Но каждый мужчина, плохой или хороший, всегда осознает перелом в судьбе, и каждый отмечает его по-разному. Коковцеву захотелось оставить себя таким, какой он есть, на самой грани рискованного для всех момента, за которым непременно следует мужское увядание. За пятьсот рублей (чего их жалеть?) он заказал свой портрет одесскому художнику Кузнецову. Живописец, оглядев Коковцева, отказался писать его:
— Внешность у вас приятная, но не представляющая для меня интереса. Я человек богатый, владею под Одессой хутором и фермой, пишу не ради заработка. Впрочем, — сжалился он над адмиралом, — поведайте что-либо самое интересное из своей жизни. Главное в вашей душе, может, и отразится снаружи, чтобы это главное я мог запечатлеть на полотне. Итак слушаю…
Коковцев вспомнил молодость, клипер «Наездник», живописную бухту Нагасаки, на воде которой трепетно отражались заманчивые огни Иносы. Постепенно и сам увлекся, рассказывая о своем японском романе с Окини-сан, такой милой, и даже не заметил, когда Кузнецов размешал на палитре краски.
— Нечто подобное рассказывала мне в Париже моя дочь, а она слышала эту историю от самого Джакомо Пуччини.
— Простите, Николай Дмитриевич, а кто ваша дочь?

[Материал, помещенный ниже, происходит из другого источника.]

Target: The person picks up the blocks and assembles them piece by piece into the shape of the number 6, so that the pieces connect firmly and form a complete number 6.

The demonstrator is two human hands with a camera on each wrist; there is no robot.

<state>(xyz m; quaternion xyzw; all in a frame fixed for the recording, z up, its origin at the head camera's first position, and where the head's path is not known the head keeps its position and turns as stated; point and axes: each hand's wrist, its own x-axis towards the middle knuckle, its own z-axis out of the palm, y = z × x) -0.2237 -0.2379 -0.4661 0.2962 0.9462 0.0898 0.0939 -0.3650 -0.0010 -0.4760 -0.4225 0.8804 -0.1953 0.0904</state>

— Марья Николаевна Кузнецова-Бенуа…
Это была примадонна парижской и петербургской опер, красота этой удивительной женщины была почти невозможна, Коковцев не раз встречал ее портреты и фотографии в журналах — как образец таланта и женственности. Ему было даже странно, что такое разъевшееся мурло, как этот одесский передвижник, могло ослепить Европу в своем ближайшем потомстве. Кузнецов говорил о Джакомо Пуччини, на протяжении всей жизни подвергавшемся яростной травле критиков, которая тут же искупалась единодушной любовью публики:
— Публика всегда плевала и будет плевать на мнение критиков, если музыка Пуччини уже заплеснула улицы всей Европы…
Коковцев сознался, что он не меломан, но из газет знает, что последняя опера Пуччини, кажется, неудачна:
— И даже публика не пожелала ее дослушать.
— Это опера «Мадам Баттерфляй», она провалилась с треском в миланском театре «Ла Скала», но перед этим бедный Джакомо едва остался жив в автомобильной катастрофе. Он большой чудак, этот Джакомо, и любит сидеть за рулем. Моя доченька дружит с ним, бывая у него на вилле в Торре-дель-Лаго. Пуччини слизал сюжет у кого-то из американских писателей. Там примерно то же, что случилось в Нагасаки и с вами… Опять вы, адмирал, выбились из света. Чуть левее… так. Благодарю. Я думаю, мы с этим портретом не станем волынить. Еще денек-два, и поедем ко мне на хутор. Друзья прислали мне черное вино из палестинской Яффы, заодно мы и выпьем…
Законченный портрет был отправлен на Кронверкский — с указанием Ольге, где и как его лучше повесить.
И вдруг приехал Никита — уже мичманом, элегантный, красивый, поверх его мундира шелестел черный плащ с золочеными застежками в форме оскаленных львиных голов, какие (по традиции) носили одни лишь офицеры флота. Никита, конечно, не пожелал видеться с Ивоною, отца он вызвал через портье гостиницы «Париж», в которой Коковцев снимал обширный номер. Никак не желая усугублять и без того сложные отношения, Никита приветствовал отца очень радушно, сразу же сообщив, что выпущен из Корпуса с занесением на мраморную доску — как первый среди лучших.